Le Conseil d’Etat ne pourrait-il tout de même pas impliquer plus rapidement les habitants des quartiers voués à se densifier, et ainsi éviter des recours qui ralentissent déjà les projets d’aménagement du territoire? Même si la concertation est aujourd'hui obligatoire, le gouvernement reconnaît la nécessité d'améliorer le dialogue. Nous avons proposé deux éléments, le premier étant d'obliger l'Etat d'adresser aux propriétaires une lettre recommandée en amont du processus d'élaboration du PLQ. Le second offrait la possibilité qu'en cas de refus du PLQ par votation communale, un vote soit organisé au niveau cantonal. Dans le cas du refus de la Cité de la musique par la ville de Genève par exemple, le Conseil d'Etat aurait pu proposer un projet de loi au Grand Conseil. La décision du législatif aurait été soumise au référendum.
La majorité de la Commission de l’aménagement estime que vos propositions n’allaient pas suffisamment dans le sens des initiants. Une majorité de droite a décidé d'aller plus loin pour inciter les initiants à retirer leur texte, ce que je salue. Mais leur proposition donne droit à une majorité de propriétaires fonciers concernés par le PLQ de lancer une consultation communale, qui ressemble en tout point à un référendum, à la différence qu'elle serait uniquement consultative. Cette proposition crée un processus sans fondement démocratique tout en maintenant la grande faiblesse de l'initiative: elle privatise l'aménagement du territoire. C'est le retour pur et simple du suffrage censitaire.
Ces propriétaires font déjà recours en cas de PLQ allant à l’encontre de leur intérêt. Leur permettre de lancer une votation consultative ne serait-il pas plus efficace? Le contre-projet mélange les droits politiques à la propriété foncière. C'est un retour à l'Ancien Régime! L'aménagement du territoire ne concerne pas uniquement les propriétaires de parcelles, mais tous les habitants du quartier, y compris les locataires. Dans le fond, cela concerne également le canton. C'est intolérable de réduire le processus de consultation au simple intérêt des propriétaires fonciers. Il s'agit d'un coup de griffe dans le contrat social de la citoyenneté.
Un propriétaire qui n’a pas le droit de vote communal pourrait-il organiser une votation? Ce propriétaire peut être de nationalité étrangère, et même ne pas habiter la commune. Je vois un autre problème: le contre-projet donne des droits politiques aux personnes morales, aux entreprises, aux caisses de pension, à des missions étrangères! Il existe par exemple des résidences d'ambassade qui se trouvent en zone villa. Je trouve ce mélange malsain.

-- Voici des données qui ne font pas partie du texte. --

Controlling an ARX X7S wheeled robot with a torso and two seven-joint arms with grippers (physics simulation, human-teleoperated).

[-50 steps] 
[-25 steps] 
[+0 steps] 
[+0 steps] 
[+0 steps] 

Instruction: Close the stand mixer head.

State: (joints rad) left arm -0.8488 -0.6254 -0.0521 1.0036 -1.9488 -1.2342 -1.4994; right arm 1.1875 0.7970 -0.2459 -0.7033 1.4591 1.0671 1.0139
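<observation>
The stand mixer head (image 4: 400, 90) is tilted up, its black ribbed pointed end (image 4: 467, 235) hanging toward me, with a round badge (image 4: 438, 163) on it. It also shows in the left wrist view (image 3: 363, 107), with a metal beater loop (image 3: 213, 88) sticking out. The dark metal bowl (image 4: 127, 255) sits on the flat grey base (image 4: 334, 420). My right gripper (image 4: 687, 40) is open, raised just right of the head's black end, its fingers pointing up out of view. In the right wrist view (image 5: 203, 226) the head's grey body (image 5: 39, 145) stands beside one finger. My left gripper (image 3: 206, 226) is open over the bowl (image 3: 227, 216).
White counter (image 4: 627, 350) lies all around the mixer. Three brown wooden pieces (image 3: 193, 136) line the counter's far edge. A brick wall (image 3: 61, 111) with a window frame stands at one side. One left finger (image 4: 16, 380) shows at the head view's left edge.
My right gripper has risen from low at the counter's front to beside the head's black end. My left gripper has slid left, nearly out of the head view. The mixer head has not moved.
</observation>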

N’est-ce tout de même pas adéquat que la commune ait son mot à dire sur son propre développement? C'est déjà largement le cas puisque les exécutifs et les législatifs préavisent les projets, avec les voies référendaires usuelles! Les communes peuvent par ailleurs proposer des PLQ, mais elles ne le font pas car leurs élus manquent trop souvent de courage politique. Le canton assume donc cette responsabilité, et paie les études de faisabilité, pour répondre aux objectifs du plan directeur cantonal, validé par le Grand Conseil et la Confédération.

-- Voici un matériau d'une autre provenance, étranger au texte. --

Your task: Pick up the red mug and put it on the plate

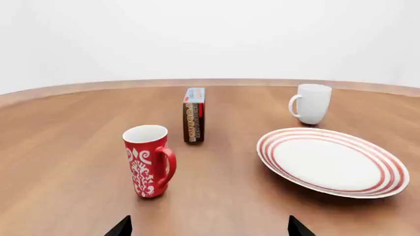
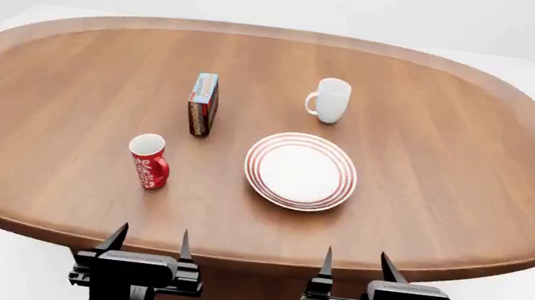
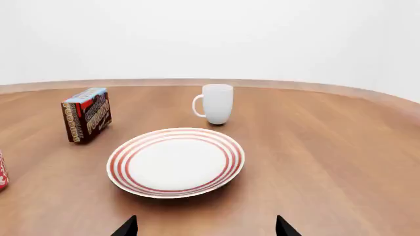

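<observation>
The red mug (image 2: pixel 149 161) with a white pattern stands upright on the wooden table (image 2: pixel 447 163), left of centre; it also shows in the left wrist view (image 1: pixel 149 161), handle to its right. The plate (image 2: pixel 300 171), white with red rings, lies to the mug's right, seen too in the left wrist view (image 1: pixel 331 161) and the right wrist view (image 3: pixel 176 162). My left gripper (image 2: pixel 150 243) is open and empty at the table's near edge, in front of the mug. My right gripper (image 2: pixel 354 263) is open and empty at the near edge, in front of the plate.
A plain white mug (image 2: pixel 330 100) stands beyond the plate. A small brown snack box (image 2: pixel 202 103) stands upright beyond the red mug. The table's curved rim runs just ahead of both grippers.
</observation>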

L’Etat refuse la vente de villas dans certaines zones vouées à être densifiées alors qu’aucun PLQ n’est entré en force. Pourquoi? En droit suisse, l'intérêt public s'impose à l'intérêt privé avec une juste indemnité. Je n'appauvrirai jamais les propriétaires fonciers, mais certains font de la spéculation: alors que le plan directeur cantonal prévoit de densifier leur parcelle, ils détruisent leur vieille maison, et vendent de coûteuses villas mitoyennes. Les prix de vente de ces nouvelles propriétés sont trop élevés. Ils génèrent de la dureté foncière et empêchent de développer certains secteurs.

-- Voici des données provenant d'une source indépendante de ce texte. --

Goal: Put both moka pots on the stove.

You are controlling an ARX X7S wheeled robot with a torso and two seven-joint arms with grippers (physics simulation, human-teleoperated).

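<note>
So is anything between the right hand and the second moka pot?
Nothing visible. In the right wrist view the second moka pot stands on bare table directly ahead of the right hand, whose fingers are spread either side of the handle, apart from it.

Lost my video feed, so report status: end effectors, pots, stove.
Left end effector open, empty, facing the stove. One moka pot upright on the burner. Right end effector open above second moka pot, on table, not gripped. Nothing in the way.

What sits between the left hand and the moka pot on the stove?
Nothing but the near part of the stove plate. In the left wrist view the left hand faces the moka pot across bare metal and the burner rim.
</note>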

C'est le cas à Cointrin, dont la modification de zone (MZ) a été refusée lors d'un référendum en 2020. Le quartier se bétonnise et se sous-densifie par rapport aux objectifs du plan directeur cantonal. Celui-ci prévoit que 11% des zones villas se développent. Aujourd'hui, nous avons réalisé seulement 1% de cet objectif. De l'élaboration d'une MZ à sa mise en oeuvre, il faut compter environ quinze ans. Le contre-projet prolongerait encore ce temps.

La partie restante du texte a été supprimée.